Consider for example the following code which performs a binary search to determine the threshold distance that two unit squares need to be within to be considered adjacent when union-ing:

namespace bg = boost::geometry;

using point = bg::model::d2::point_xy<double>;
using polygon = bg::model::polygon<point, false>;

polygon create_poly(std::vector<std::tuple<double, double>> pts) {
    polygon poly;
    for (const auto& [x, y] : pts)
        bg::append(poly, bg::make<point>(x, y));
    auto [x_1, y_1] = pts[0];
    bg::append(poly, bg::make<point>(x_1, y_1));
    return poly;
}

bool perform_simple_union(const polygon& p1, const polygon& p2) {
    std::vector<polygon> output; 
    bg::union_(p1, p2, output);
    return output.size() == 1;
}

double find_epsilon(double left, double right) {

    if (right - left < std::numeric_limits<double>::epsilon())
        return left;
    double eps = (left + right) / 2;

    polygon a = create_poly(
        std::vector<std::tuple<double, double>>{
            {1.0, 1.0}, { 2.0,1.0 }, { 2.0, 2.0 }, { 1.0,2.0 }
        }
    );

    polygon b = create_poly(
        std::vector<std::tuple<double, double>>{
            {2.0 + eps, 1.0}, { 3.0 + eps, 1.0 }, { 3.0 + eps, 2.0 }, { 2.0 + eps,2.0 }
        }
    );

    if ( perform_simple_union(a, b) ) {
        return find_epsilon(eps, right);
    } else {
        return find_epsilon(left, eps);
    }
}

int main()
{
    auto eps = find_epsilon(0.0, 1.0);
    std::cout << "eps == " << eps << "\n";
}

when I compile and run the above with Visual Studio I get the output

eps == 1e-07

which is about the numeric limits epsilon of single precision floats. So it's treating double precision coordinates as if they are equivalent if they are within single precision epsilon from each other?

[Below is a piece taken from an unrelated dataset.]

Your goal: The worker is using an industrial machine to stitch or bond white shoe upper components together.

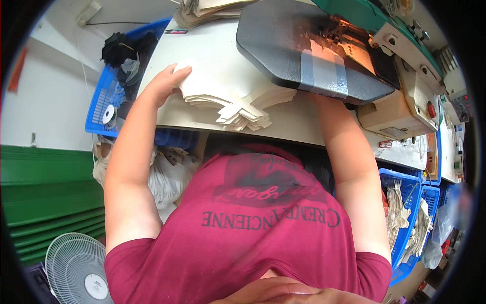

Basically I'd just like to know what the default behavior is so I can decide if it works for me.


Solution

  • In [the intro][1], it states:

    The library supports high precision arithmetic numbers, such as ttmath. [1]: https://www.boost.org/doc/libs/1_70_0/libs/geometry/doc/html/geometry/introduction.html

    The library design rationale goes into this a tiny bit more:

    [...], it would be too long, and it is not related to geometry. We just assume that there is a meta-function select_most_precise selecting the best type.

    They also implemented along the OGC Simple Feature Specification, which probably means that you can find more algorithmic robustness guarantees there.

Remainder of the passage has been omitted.